Segment Open
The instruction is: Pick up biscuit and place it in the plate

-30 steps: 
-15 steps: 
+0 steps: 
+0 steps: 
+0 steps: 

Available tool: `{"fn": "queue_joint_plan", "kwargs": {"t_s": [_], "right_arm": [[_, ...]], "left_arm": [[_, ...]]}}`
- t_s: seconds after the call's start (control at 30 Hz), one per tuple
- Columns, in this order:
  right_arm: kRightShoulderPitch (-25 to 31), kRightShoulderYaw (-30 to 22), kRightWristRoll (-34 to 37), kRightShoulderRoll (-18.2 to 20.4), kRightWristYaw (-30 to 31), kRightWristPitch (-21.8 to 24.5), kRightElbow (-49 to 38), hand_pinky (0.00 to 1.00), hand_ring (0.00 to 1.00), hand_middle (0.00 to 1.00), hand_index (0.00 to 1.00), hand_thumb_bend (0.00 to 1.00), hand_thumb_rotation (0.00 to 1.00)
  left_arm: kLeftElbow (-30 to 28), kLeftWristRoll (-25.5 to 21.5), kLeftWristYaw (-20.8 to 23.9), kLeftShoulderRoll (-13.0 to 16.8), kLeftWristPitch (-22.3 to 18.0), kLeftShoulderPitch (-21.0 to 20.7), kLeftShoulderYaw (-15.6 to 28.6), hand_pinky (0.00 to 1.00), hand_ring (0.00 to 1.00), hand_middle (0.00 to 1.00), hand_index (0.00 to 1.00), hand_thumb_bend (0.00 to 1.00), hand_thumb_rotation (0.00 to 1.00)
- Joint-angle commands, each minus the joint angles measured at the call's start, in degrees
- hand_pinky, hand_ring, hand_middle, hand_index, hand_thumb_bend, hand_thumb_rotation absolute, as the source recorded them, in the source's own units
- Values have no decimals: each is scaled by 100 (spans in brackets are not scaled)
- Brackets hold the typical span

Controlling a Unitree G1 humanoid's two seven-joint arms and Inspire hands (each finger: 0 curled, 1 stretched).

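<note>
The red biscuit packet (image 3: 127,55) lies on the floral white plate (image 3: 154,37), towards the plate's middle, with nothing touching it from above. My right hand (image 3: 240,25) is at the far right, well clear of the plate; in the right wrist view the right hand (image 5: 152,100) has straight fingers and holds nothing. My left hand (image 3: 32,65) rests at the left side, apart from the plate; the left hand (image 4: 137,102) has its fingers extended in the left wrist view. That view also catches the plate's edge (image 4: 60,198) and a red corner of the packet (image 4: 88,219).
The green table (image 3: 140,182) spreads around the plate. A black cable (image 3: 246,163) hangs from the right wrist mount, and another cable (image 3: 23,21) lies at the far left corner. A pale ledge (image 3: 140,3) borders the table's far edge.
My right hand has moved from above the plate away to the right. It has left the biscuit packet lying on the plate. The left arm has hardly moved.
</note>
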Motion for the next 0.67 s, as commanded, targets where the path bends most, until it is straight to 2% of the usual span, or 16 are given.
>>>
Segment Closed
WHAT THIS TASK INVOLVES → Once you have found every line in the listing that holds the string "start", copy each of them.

RESULT →
- t_s: seconds after the call's start (control at 30 Hz), one per tuple
- Joint-angle commands, each minus the joint angles measured at the call's start, in degrees

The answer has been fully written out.